> **Exercise details**
Scan the material below for every line with the string "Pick", and copy those lines.

+++ Given entries +++

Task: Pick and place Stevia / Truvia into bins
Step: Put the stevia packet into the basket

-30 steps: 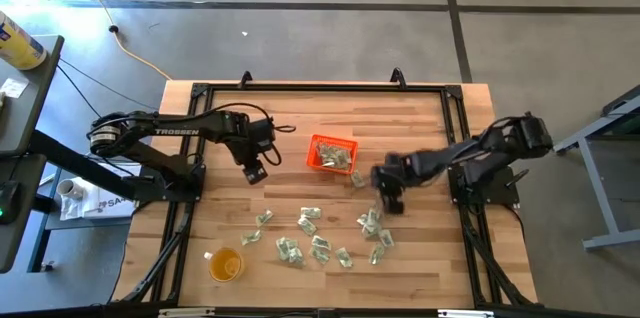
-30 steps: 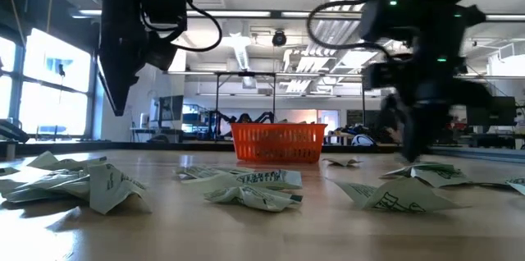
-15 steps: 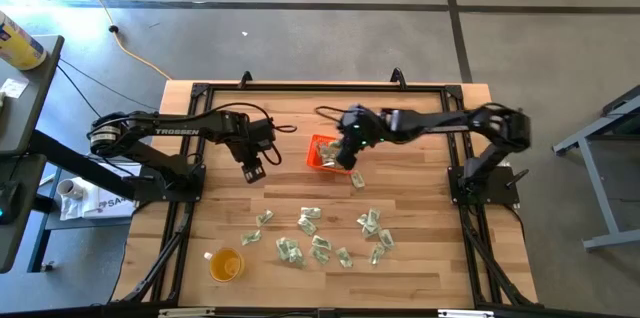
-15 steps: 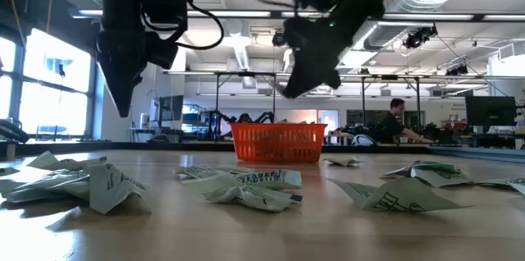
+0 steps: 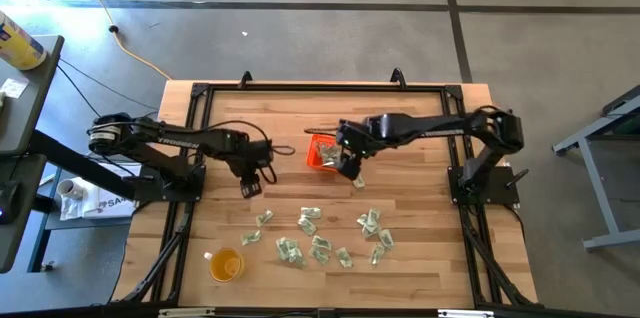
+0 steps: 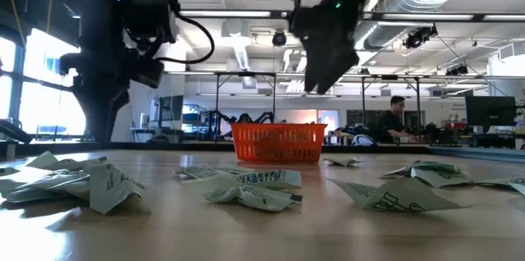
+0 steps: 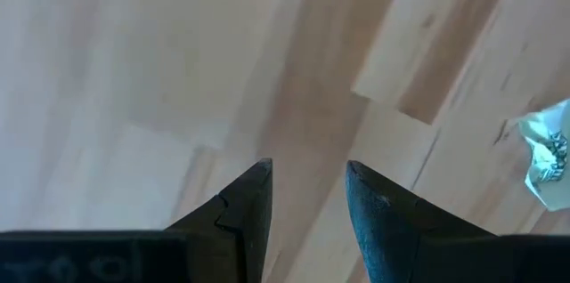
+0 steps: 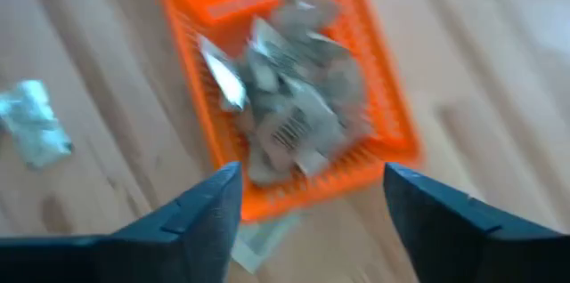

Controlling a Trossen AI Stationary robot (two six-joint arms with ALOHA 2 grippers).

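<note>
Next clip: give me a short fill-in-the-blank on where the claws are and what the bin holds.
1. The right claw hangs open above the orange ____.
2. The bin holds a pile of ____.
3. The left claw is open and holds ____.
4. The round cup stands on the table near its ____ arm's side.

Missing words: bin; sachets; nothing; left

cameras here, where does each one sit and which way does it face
High view: above the table, looking straight down; both arms, orange bin, loose sachets.
Low view: at table-top height, looking level across to the room; arms hang in from above.
Left wrist view: on the left arm, facing bare table wood; its open end effector.
Right wrist view: on the right arm, facing down at the bin; its open end effector.
Shared: high, low and right wrist views all show the bin.
</note>
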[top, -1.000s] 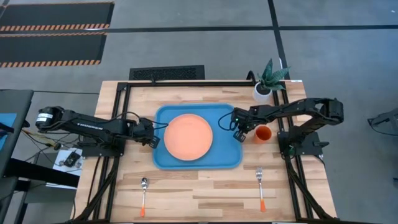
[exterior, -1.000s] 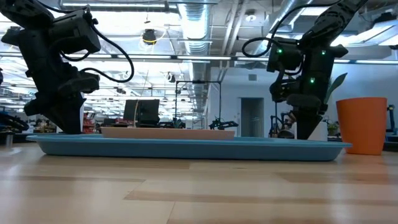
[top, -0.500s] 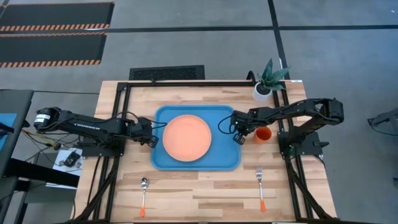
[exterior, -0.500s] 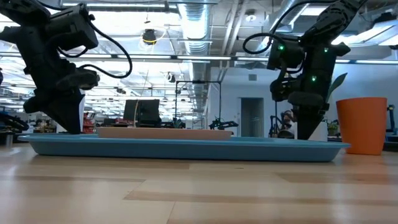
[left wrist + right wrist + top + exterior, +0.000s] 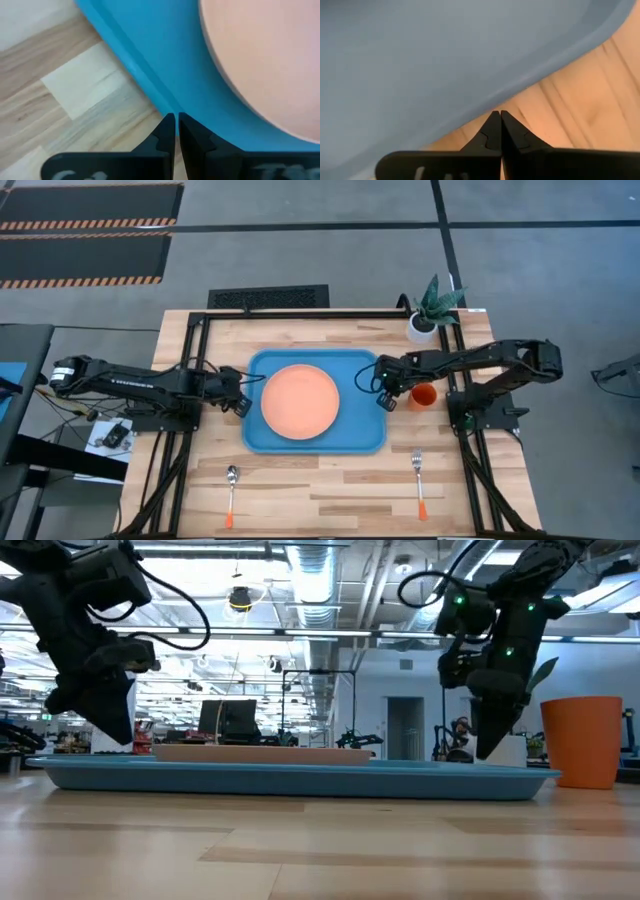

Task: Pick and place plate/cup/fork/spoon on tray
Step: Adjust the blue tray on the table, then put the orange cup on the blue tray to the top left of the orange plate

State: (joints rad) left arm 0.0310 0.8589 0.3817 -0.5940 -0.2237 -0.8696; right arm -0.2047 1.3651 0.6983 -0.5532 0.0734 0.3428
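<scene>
The blue tray (image 5: 360,435) lies mid-table with the salmon-orange plate (image 5: 300,400) flat on it. My left gripper (image 5: 240,406) is shut at the tray's left rim (image 5: 145,85). My right gripper (image 5: 386,400) is shut at the tray's right rim (image 5: 545,70). The orange cup (image 5: 423,394) stands upright on the table just right of my right gripper. The fork (image 5: 419,480) lies on the wood near the front right, and the spoon (image 5: 231,490) near the front left. My left gripper's shut fingertips (image 5: 170,122) point down, slanting, at the outer edge of the tray's left rim; I cannot tell whether they touch it. My right gripper's shut fingertips (image 5: 495,120) point down at the outer edge of the tray's right rim; I cannot tell whether they touch it.
A white pot with a green plant (image 5: 425,320) stands at the far right corner. Black frame rails run along the table's left, right and far sides. Bare wood lies between the tray and the near edge, apart from the fork and the spoon.
The tray, with the plate on it, has slid a little toward the table's left edge. My left gripper has drawn back toward the left edge, risen slightly and tipped. My right gripper has tipped and moved slightly back toward the cup. Both stay shut.
</scene>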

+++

> **Task solution**
Task: Pick and place Stevia / Truvia into bins
Task: Pick and place plate/cup/fork/spoon on tray

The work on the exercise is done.